Westerners are always astonished that we Cambodians are not disturbed by our future in which China will play such a powerful role. But one should try to put himself in our place: in this jungle, which is the real world, should we, simple deer, interest ourselves in a dinosaur like China when we are more directly menaced, and have been for centuries, by the wolf and the tiger, who are Vietnam and Thailand?
6

In the 1950’s and 1960’s the Cambodians and the Lao had only one hope for maintaining their independence, and that was for one or more of the great powers to insure their territorial integrity against their two more powerful neighbors. In 1954 France, Britain, the Soviet Union, and China made an agreement at Geneva to this end.
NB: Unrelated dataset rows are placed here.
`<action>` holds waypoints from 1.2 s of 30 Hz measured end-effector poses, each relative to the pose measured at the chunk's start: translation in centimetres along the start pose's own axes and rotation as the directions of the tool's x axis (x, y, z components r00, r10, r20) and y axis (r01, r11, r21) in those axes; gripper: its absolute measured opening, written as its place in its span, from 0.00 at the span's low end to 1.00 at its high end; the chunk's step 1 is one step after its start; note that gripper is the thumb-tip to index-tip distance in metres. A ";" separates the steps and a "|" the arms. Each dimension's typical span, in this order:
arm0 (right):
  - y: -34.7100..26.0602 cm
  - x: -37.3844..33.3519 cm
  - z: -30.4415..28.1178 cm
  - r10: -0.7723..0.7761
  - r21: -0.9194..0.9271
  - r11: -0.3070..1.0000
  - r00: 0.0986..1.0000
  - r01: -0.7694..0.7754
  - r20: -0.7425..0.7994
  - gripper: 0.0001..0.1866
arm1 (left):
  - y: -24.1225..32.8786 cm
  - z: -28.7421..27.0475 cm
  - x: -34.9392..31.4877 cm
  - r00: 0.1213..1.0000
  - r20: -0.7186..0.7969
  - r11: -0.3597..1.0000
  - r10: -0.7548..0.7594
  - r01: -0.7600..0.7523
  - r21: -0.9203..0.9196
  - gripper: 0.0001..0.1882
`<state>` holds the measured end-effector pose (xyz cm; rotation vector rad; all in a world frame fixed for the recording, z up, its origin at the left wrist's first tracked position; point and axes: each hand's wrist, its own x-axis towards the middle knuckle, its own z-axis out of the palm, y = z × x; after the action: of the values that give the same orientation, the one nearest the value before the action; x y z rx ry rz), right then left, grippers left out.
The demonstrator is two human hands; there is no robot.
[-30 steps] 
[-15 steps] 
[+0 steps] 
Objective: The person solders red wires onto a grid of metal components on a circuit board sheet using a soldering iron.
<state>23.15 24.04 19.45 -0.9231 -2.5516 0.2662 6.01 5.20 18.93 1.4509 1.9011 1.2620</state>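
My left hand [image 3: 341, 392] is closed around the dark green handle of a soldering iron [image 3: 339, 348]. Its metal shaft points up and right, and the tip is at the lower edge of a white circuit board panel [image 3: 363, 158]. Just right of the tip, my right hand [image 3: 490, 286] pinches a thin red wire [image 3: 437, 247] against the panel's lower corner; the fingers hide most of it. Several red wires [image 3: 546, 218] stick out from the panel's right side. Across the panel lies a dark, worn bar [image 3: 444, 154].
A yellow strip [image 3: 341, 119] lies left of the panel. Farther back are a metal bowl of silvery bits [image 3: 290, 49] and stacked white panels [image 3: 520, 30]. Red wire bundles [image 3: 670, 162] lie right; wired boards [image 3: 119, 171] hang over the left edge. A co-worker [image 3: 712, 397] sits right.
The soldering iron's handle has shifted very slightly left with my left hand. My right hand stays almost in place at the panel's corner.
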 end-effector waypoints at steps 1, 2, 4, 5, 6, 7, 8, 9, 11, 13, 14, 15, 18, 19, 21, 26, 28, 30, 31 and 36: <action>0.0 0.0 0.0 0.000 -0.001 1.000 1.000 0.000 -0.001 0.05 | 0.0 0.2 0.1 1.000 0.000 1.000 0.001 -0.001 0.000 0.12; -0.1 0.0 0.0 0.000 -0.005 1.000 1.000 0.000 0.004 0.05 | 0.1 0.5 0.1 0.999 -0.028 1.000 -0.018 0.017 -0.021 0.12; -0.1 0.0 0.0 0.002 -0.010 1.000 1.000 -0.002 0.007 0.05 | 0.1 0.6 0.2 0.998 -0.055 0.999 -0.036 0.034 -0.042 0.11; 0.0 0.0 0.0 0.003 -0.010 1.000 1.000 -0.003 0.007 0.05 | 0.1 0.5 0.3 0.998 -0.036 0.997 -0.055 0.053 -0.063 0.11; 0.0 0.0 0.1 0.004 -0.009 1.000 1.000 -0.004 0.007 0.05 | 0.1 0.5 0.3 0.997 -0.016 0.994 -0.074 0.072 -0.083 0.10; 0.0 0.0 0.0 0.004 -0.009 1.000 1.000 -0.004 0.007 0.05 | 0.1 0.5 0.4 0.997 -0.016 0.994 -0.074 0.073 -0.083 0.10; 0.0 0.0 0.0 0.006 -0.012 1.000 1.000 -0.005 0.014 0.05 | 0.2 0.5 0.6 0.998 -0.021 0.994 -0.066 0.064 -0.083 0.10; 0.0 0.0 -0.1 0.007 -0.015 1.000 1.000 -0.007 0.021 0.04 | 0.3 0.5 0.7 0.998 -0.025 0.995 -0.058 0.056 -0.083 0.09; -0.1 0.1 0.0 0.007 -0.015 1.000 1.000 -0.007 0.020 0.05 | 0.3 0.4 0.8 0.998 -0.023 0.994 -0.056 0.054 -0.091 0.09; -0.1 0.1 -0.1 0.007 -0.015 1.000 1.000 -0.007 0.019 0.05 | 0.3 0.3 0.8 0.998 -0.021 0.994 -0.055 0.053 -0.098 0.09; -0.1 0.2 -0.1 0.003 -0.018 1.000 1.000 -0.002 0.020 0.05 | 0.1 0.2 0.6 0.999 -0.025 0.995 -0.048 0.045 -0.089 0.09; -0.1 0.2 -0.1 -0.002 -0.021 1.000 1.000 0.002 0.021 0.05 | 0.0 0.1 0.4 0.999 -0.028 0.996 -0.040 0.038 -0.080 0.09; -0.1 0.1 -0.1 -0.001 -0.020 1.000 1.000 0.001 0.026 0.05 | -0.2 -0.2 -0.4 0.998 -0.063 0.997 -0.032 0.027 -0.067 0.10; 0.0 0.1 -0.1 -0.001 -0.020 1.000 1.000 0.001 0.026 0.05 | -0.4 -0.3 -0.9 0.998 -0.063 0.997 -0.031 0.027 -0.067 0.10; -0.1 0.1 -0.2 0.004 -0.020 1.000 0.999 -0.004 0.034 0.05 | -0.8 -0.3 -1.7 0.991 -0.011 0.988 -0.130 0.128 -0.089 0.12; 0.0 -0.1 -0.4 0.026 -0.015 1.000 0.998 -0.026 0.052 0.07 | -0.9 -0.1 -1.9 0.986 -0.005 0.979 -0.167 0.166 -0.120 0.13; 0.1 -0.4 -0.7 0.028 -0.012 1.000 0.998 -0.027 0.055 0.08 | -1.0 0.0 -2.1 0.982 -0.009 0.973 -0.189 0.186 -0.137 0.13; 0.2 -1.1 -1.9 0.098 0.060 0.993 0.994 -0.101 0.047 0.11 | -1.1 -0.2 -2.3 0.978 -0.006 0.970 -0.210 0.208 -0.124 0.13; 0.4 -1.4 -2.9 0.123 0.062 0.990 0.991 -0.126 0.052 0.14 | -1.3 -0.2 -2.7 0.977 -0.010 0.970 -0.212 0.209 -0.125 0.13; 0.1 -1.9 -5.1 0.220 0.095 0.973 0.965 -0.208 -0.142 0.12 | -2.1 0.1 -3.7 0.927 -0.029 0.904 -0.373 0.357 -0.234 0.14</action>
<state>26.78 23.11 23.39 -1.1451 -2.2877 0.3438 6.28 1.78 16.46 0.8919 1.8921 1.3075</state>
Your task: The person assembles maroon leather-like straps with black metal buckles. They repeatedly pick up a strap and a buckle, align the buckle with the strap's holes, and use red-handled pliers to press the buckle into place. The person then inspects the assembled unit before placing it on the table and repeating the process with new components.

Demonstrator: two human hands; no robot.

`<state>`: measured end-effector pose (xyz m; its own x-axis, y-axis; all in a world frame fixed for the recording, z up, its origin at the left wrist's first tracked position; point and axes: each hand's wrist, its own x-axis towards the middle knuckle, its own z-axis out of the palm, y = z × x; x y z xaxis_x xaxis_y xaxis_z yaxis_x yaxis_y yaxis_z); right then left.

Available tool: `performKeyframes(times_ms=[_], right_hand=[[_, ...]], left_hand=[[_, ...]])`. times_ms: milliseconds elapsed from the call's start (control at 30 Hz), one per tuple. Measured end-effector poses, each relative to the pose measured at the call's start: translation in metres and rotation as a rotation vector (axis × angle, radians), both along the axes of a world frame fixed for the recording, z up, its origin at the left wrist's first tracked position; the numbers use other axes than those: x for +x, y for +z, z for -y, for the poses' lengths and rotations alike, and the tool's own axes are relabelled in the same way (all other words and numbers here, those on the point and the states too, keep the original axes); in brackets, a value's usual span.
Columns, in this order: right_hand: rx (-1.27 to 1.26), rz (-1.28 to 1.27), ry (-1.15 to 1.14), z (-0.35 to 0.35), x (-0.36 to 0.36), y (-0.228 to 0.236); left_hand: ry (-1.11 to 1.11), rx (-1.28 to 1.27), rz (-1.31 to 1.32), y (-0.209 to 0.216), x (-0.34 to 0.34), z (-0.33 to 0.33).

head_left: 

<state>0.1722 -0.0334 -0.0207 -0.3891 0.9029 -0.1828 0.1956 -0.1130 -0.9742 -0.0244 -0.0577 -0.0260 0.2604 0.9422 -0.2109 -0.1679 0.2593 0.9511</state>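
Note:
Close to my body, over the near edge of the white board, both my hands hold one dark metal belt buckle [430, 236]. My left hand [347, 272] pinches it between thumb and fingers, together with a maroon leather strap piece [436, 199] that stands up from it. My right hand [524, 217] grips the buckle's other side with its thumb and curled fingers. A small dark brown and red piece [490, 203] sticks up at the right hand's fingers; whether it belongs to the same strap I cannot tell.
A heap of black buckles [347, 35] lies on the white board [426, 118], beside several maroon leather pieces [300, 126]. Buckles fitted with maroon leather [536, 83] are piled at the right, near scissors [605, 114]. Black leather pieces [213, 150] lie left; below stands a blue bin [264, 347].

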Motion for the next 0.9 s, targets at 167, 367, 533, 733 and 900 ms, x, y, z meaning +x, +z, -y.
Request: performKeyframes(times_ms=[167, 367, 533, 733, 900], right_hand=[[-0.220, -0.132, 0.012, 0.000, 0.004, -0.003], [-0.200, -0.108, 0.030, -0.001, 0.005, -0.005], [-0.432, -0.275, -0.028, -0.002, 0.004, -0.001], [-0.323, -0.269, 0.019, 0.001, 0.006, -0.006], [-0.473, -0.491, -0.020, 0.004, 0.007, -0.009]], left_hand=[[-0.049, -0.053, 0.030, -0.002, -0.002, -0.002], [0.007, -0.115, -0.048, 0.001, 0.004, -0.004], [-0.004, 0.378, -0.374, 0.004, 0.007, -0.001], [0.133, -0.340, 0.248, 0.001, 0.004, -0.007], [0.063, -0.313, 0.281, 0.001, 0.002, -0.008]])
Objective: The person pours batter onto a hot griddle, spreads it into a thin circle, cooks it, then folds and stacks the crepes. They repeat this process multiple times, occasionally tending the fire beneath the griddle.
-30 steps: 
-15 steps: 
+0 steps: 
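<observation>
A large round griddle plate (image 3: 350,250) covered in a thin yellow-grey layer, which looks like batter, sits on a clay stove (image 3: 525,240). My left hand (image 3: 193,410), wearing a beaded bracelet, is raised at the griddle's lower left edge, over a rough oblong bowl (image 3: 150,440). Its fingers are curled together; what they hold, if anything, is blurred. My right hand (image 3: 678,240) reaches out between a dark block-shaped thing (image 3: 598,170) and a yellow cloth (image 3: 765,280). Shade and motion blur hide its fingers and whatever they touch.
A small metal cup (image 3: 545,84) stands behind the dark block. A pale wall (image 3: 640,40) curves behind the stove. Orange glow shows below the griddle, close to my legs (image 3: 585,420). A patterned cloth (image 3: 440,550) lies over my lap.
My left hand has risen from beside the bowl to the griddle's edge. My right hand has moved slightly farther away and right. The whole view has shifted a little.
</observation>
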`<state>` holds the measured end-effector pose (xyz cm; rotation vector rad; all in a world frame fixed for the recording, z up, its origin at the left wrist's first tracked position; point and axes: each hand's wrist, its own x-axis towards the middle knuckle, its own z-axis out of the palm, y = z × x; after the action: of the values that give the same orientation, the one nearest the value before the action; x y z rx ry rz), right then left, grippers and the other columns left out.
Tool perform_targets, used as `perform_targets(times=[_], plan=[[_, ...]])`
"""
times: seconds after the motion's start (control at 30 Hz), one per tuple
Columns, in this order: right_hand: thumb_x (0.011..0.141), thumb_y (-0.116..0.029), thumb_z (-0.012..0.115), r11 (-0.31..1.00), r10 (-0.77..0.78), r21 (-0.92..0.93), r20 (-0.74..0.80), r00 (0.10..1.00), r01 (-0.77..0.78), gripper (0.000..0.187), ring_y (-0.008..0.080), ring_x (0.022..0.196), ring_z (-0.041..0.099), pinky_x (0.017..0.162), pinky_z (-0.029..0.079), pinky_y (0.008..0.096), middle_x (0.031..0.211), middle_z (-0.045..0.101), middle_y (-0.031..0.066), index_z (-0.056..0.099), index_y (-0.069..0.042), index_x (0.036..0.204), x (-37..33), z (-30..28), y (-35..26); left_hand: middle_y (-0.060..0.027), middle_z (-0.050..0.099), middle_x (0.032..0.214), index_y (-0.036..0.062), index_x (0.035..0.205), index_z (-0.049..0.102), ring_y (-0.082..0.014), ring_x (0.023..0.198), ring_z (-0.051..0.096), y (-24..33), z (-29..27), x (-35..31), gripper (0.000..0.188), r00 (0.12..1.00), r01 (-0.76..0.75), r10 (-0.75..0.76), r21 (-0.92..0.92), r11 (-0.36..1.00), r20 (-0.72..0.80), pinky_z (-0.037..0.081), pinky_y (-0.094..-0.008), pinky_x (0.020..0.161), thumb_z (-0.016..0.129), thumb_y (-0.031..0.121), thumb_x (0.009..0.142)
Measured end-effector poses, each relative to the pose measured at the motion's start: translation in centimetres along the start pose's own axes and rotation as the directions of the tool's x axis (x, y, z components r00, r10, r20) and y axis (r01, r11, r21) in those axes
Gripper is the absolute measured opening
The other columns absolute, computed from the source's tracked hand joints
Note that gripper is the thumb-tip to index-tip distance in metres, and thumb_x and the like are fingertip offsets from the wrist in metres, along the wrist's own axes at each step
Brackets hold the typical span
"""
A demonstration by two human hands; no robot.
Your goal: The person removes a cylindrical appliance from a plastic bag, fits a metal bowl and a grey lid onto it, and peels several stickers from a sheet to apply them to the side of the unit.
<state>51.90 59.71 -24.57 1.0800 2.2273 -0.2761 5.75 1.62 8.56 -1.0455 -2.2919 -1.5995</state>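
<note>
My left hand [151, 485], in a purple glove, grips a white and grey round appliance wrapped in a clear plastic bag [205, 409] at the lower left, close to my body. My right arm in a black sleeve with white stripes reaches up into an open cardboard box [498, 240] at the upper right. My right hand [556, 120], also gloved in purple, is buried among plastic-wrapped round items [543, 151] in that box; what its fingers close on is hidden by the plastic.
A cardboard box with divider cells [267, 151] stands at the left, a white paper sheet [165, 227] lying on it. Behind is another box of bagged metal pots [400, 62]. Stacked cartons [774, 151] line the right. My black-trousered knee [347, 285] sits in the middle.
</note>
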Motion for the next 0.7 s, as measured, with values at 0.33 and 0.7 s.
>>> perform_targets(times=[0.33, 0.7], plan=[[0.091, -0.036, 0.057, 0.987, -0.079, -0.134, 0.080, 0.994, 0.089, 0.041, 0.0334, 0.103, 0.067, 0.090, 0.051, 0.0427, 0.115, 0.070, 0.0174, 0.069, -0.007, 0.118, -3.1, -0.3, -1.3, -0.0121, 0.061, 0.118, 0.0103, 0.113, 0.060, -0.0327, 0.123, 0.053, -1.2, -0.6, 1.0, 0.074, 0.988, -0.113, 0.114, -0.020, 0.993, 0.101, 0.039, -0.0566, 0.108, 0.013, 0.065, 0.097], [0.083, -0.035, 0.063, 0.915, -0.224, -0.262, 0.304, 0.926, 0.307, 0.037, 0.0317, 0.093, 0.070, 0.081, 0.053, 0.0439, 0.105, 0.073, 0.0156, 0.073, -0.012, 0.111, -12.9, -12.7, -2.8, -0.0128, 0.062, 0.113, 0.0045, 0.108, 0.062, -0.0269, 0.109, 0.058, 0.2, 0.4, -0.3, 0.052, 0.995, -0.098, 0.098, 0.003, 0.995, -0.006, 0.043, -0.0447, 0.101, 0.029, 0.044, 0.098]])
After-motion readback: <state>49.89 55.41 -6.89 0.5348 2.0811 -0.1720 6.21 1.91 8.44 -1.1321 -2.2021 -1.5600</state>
In 1962 the United States appeared to take over the protective role of France and Britain by agreeing, tacitly in the case of Cambodia, overtly in the case of Laos, to support neutralist regimes in both countries acceptable to the Communist powers. Later, however, in the pursuit of the Vietnam War it was to wreck these agreements and destroy the fragile basis on which the independence of Laos and Cambodia rested. Prince Sihanouk of Cambodia and Souvanna Phouma of Laos did their best to maintain neutrality and resist participation in the war. But like Belgium or Poland, their countries were finally helpless before the larger powers. Their future depended on an overall political settlement. Thailand, however, being larger and more distant from the conflict, had somewhat more leverage. The military-supported regime in Bangkok granted all the American requests for bases and staging areas in return for princely sums of American aid. Their bargain did not, however, entail an ideological commitment to the Americans or even full support for the American war in Vietnam. The Bangkok politicians had no interest whatsoever in helping the Vietnamese, Communist or non-Communist. Their obligation to the United States for feeding and strengthening them domestically was strictly limited by their desire not to interfere while the Vietnamese destroyed each other and by their calculations as to the final outcome of the conflict. There is an old Thai proverb to the effect that it is worthwhile to try and help an elephant that is trying to stand up, but perfectly useless to help one that happens to be falling down.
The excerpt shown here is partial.